Distingamos a las decisiones de sus efectos. Regularmente, juzgamos a las personas por el resultado de las mismas, bajo el supuesto de que una “buena” decisión necesariamente conlleva buenos resultados. Sin embargo, quizá eso no debería importarnos tanto; sobre todo en el contexto psicológico y simbólico propio de cada cambio de año calendario.
En estas fechas es normal reflexionar sobre el pasado reciente, sobre las decisiones que tomamos y sobre cómo podríamos “mejorar” para el año que viene. Al hacerlo siempre está presente la tentación de menoscabar o de sobrevalorar nuestras elecciones. Dependiendo del diagnóstico global que hagamos del año anterior, podríamos menospreciar las decisiones que hicimos, juzgándoles inmediatamente como “incorrectas” sin considerar las circunstancias en las que fueron tomadas. O por el contrario, intoxicados por la euforia de los éxitos, podríamos aplaudir decisiones deficientes que, en realidad, fueron beneficiadas por la buena fortuna.
Analizar el pasado valorando las consecuencias de forma diferenciada del propio proceso de decisión es mucho más ventajoso que simplemente hacer lo primero. Entender la diferencia entre una decisión bien tomada de una que no, independientemente de la “bondad” de sus consecuencias, nos permitirá obtener experiencia verdaderamente útil. De otra forma, nuestro proceso de aprendizaje podría limitarse al establecimiento de axiomas no necesariamente correctos. Por ejemplo: este año hice A y obtuve X; por lo tanto, en el futuro cada vez que haga A obtendré X. Lo cual, además de ser incierto, conlleva el peligro de no entender por qué se hizo A y no cualquier otro curso de acción.
¿Cuáles fueron las decisiones consientes que tomamos durante el año? ¿Cuáles fueron los resultados de las mismas? ¿Cuántas de ellas fueron efectivamente correctas? ¿Acaso nuestra percepción del problema de selección fue el más adecuado? ¿Cómo afectaron nuestros sesgos y prejuicios nuestro proceso decisorio ¿Acaso elegimos de la mejor forma posible?
Al respecto de esas preguntas, dos lecturas pueden incentivar sus pensamientos: “Decision Theory” de Sven Ove Hansson, y muy especialmente: “Thinking, Fast and Slow” de Daniel Kahneman. Eso, tan sólo respecto a las decisiones que tomamos, pero falta pensar en todas las que no hicimos. Aquí radica la segunda ventaja de distinguir las causas de sus resultados: permitirnos ver lo mucho que, sin necesidad, dejamos de nuestro destino al curso del azar.

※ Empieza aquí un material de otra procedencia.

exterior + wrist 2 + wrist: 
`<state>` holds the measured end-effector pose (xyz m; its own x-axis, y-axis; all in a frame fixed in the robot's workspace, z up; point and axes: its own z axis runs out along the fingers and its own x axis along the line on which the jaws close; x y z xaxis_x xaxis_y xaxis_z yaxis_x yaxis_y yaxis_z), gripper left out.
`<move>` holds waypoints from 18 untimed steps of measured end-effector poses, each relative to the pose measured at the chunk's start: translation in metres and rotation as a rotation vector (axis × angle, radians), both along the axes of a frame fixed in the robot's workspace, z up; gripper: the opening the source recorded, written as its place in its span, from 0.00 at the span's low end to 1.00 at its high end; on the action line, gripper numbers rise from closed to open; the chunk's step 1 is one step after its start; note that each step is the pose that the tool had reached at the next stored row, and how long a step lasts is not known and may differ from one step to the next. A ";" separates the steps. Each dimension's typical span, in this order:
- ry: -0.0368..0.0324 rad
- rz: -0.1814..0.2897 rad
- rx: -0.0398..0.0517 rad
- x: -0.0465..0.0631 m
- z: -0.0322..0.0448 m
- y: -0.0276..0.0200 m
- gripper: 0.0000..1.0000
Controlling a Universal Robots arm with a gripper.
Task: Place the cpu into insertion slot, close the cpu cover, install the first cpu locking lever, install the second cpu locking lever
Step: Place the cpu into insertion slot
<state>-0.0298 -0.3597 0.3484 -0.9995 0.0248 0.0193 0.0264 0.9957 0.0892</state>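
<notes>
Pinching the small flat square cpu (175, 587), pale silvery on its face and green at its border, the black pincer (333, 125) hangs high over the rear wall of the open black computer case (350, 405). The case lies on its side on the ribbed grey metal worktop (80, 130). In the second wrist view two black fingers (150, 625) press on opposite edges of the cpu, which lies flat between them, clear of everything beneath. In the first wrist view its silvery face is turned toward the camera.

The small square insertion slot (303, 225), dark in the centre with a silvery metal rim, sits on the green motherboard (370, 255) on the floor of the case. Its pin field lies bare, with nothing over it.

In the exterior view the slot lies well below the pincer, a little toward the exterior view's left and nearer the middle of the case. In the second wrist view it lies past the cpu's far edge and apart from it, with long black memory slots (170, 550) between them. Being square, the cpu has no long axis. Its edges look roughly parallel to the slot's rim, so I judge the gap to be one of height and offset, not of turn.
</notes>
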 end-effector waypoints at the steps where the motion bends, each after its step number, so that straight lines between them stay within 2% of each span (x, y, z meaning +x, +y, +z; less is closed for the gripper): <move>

Ineludiblemente, hay una infinidad de cosas sobre las que no podemos decidir y que alteran el curso de nuestros planes. Además, nuestra percepción se enfrenta a límites que nos impiden distinguir a tiempo la presencia de todas las coyunturas de resolución sobre las cuales potencialmente podríamos decidir. No obstante, debemos reconocer que hay muchas coyunturas que dejamos pasar por omisión o por negligencia y que afectan el alcance de nuestros objetivos y anhelos.
¿En qué medida nuestra apatía ante la decisión o la dejadez ante el peso de la inercia, la tradición o la presión social nos ha impedido tomar el control de nuestro devenir biográfico? ¿Cuántas de nuestras “no-elecciones” pesan hoy sobre el resultado de nuestro año… y de nuestra vida?
Responder con honestidad al respecto de nuestras carencias nos permitirá mejorar el control que tenemos sobre nuestro destino, es decir, sobre las decisiones que tomamos. Lo que, en última instancia y según Erich Fromm, constituye el primer paso para alcanzar nuestra libertad reafirmar nuestra humanidad.
“La desobediencia de Adán y Eva a Dios no se llama pecado; en ningún lugar hay un indicio de que esa desobediencia haya corrompido al hombre. Por el contrario, la desobediencia es la condición para el conocimiento de sí mismo por parte del hombre, por su capacidad de elegir, y así, en último análisis, ese primer acto de desobediencia es el primer paso del hombre hacia la libertad” (El corazón del hombre: su potencial para el bien y para el mal.)